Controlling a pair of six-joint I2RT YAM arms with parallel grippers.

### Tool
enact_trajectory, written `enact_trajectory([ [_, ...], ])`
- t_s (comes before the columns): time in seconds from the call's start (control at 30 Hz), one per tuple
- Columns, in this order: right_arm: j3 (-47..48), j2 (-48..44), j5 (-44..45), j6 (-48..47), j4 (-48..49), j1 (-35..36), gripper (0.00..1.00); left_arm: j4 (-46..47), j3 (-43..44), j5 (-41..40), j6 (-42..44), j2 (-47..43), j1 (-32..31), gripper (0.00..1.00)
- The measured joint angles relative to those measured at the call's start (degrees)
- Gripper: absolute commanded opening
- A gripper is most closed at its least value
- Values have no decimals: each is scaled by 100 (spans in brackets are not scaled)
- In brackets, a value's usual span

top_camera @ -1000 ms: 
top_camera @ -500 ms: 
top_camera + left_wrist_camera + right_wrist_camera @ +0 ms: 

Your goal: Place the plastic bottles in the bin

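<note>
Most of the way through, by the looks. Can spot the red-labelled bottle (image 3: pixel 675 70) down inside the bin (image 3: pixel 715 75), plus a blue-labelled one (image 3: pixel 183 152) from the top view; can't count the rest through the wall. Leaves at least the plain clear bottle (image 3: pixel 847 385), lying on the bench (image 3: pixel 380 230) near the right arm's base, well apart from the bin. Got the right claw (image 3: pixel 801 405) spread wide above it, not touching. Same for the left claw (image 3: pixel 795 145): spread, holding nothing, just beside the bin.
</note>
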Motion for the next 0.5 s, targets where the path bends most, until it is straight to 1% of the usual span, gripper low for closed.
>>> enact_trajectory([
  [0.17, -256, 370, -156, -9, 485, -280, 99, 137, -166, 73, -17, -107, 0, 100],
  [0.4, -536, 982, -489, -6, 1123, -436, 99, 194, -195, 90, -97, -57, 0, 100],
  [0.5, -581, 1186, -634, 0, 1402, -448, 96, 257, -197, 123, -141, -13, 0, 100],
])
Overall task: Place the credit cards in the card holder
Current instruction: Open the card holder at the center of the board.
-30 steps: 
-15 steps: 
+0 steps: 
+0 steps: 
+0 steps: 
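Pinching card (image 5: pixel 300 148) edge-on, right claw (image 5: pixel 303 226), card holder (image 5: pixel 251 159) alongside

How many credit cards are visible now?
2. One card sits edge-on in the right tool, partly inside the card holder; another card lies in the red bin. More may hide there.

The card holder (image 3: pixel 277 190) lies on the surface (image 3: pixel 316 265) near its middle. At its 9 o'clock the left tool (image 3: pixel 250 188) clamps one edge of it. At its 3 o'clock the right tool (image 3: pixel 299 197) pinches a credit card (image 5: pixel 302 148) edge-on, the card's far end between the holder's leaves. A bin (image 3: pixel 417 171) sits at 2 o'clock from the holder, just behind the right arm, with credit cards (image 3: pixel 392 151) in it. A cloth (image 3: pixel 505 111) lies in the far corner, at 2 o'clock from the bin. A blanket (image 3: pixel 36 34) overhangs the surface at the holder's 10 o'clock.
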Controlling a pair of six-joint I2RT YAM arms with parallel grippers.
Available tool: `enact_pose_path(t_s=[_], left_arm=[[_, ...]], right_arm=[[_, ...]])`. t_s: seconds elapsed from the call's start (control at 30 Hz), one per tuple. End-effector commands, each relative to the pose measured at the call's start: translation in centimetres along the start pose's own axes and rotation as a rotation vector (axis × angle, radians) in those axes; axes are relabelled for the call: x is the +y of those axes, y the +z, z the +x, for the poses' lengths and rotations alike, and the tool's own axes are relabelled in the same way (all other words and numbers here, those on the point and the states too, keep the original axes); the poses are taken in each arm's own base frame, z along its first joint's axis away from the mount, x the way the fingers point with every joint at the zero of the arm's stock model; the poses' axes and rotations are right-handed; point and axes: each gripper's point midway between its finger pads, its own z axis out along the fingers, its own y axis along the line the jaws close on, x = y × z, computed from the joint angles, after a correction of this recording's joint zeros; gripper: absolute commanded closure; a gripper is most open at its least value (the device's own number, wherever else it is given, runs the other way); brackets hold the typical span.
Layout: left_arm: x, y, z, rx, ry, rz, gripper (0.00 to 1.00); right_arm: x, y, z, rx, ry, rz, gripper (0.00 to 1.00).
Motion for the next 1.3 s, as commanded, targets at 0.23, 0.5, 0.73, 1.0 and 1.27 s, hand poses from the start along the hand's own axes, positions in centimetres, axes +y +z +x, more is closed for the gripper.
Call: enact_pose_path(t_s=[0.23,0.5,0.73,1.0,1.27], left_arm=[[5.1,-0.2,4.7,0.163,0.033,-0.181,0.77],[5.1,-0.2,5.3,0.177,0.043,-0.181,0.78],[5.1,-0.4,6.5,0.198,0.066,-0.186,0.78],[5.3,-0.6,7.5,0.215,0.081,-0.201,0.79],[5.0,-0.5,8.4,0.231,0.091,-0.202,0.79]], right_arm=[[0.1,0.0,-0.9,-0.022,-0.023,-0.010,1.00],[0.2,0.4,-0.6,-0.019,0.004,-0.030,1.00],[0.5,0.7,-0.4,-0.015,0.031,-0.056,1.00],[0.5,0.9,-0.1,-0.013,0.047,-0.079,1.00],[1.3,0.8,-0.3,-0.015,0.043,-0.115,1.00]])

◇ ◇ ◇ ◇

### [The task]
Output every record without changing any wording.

### [Response to the exercise]
Controlling a pair of six-joint I2RT YAM arms with parallel grippers.

### Tool
enact_trajectory, written `enact_trajectory([ [_, ...], ])`
- t_s (comes before the columns): time in seconds from the call's start (control at 30 Hz), one per tuple
- Columns, in this order: right_arm: j3 (-47..48), j2 (-48..44), j5 (-44..45), j6 (-48..47), j4 (-48..49), j1 (-35..36), gripper (0.00..1.00); left_arm: j4 (-46..47), j3 (-43..44), j5 (-41..40), j6 (-42..44), j2 (-47..43), j1 (-32..31), gripper (0.00..1.00)
- The measured joint angles relative to those measured at the call's start (degrees)
- Gripper: absolute commanded opening
- A gripper is most closed at its least value
- Values have no decimals: each is scaled by 100 (spans in brackets are not scaled)
- In brackets, a value's usual span

top_camera @ -1000 ms: 
top_camera @ -500 ms: 
top_camera + left_wrist_camera + right_wrist_camera @ +0 ms: 

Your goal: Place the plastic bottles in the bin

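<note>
Most of the way through, by the looks. Can spot the red-labelled bottle (image 3: pixel 675 70) down inside the bin (image 3: pixel 715 75), plus a blue-labelled one (image 3: pixel 183 152) from the top view; can't count the rest through the wall. Leaves at least the plain clear bottle (image 3: pixel 847 385), lying on the bench (image 3: pixel 380 230) near the right arm's base, well apart from the bin. Got the right claw (image 3: pixel 801 405) spread wide above it, not touching. Same for the left claw (image 3: pixel 795 145): spread, holding nothing, just beside the bin.
</note>
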Motion for the next 0.5 s, targets where the path bends most, until it is straight to 1% of the usual span, gripper low for closed.
>>> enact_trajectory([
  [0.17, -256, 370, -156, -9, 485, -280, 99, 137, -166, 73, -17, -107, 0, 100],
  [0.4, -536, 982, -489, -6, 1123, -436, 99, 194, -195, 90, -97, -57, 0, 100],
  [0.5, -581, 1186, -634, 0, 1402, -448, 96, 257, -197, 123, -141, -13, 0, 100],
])
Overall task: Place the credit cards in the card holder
Current instruction: Open the card holder at the center of the board.
-30 steps: 
-15 steps: 
+0 steps: 
+0 steps: 
+0 steps: 
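Pinching card (image 5: pixel 300 148) edge-on, right claw (image 5: pixel 303 226), card holder (image 5: pixel 251 159) alongside

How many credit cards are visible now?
2. One card sits edge-on in the right tool, partly inside the card holder; another card lies in the red bin. More may hide there.

The card holder (image 3: pixel 277 190) lies on the surface (image 3: pixel 316 265) near its middle. At its 9 o'clock the left tool (image 3: pixel 250 188) clamps one edge of it. At its 3 o'clock the right tool (image 3: pixel 299 197) pinches a credit card (image 5: pixel 302 148) edge-on, the card's far end between the holder's leaves. A bin (image 3: pixel 417 171) sits at 2 o'clock from the holder, just behind the right arm, with credit cards (image 3: pixel 392 151) in it. A cloth (image 3: pixel 505 111) lies in the far corner, at 2 o'clock from the bin. A blanket (image 3: pixel 36 34) overhangs the surface at the holder's 10 o'clock.
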Controlling a pair of six-joint I2RT YAM arms with parallel grippers.
Available tool: `enact_pose_path(t_s=[_], left_arm=[[_, ...]], right_arm=[[_, ...]])`. t_s: seconds elapsed from the call's start (control at 30 Hz), one per tuple. End-effector commands, each relative to the pose measured at the call's start: translation in centimetres along the start pose's own axes and rotation as a rotation vector (axis × angle, radians) in those axes; axes are relabelled for the call: x is the +y of those axes, y the +z, z the +x, for the poses' lengths and rotations alike, and the tool's own axes are relabelled in the same way (all other words and numbers here, those on the point and the states too, keep the original axes); the poses are taken in each arm's own base frame, z along its first joint's axis away from the mount, x the way the fingers point with every joint at the zero of the arm's stock model; the poses' axes and rotations are right-handed; point and axes: each gripper's point midway between its finger pads, its own z axis out along the fingers, its own y axis along the line the jaws close on, x = y × z, computed from the joint angles, after a correction of this recording's joint zeros; gripper: absolute commanded closure; a gripper is most open at its least value (the device's own number, wherever else it is given, runs the other way); brackets hold the typical span.
Layout: left_arm: x, y, z, rx, ry, rz, gripper (0.00 to 1.00); right_arm: x, y, z, rx, ry, rz, gripper (0.00 to 1.00).
Motion for the next 1.3 s, as commanded, targets at 0.23, 0.5, 0.73, 1.0 and 1.27 s, hand poses from the start along the hand's own axes, positions in centimetres, axes +y +z +x, more is closed for the gripper.
Call: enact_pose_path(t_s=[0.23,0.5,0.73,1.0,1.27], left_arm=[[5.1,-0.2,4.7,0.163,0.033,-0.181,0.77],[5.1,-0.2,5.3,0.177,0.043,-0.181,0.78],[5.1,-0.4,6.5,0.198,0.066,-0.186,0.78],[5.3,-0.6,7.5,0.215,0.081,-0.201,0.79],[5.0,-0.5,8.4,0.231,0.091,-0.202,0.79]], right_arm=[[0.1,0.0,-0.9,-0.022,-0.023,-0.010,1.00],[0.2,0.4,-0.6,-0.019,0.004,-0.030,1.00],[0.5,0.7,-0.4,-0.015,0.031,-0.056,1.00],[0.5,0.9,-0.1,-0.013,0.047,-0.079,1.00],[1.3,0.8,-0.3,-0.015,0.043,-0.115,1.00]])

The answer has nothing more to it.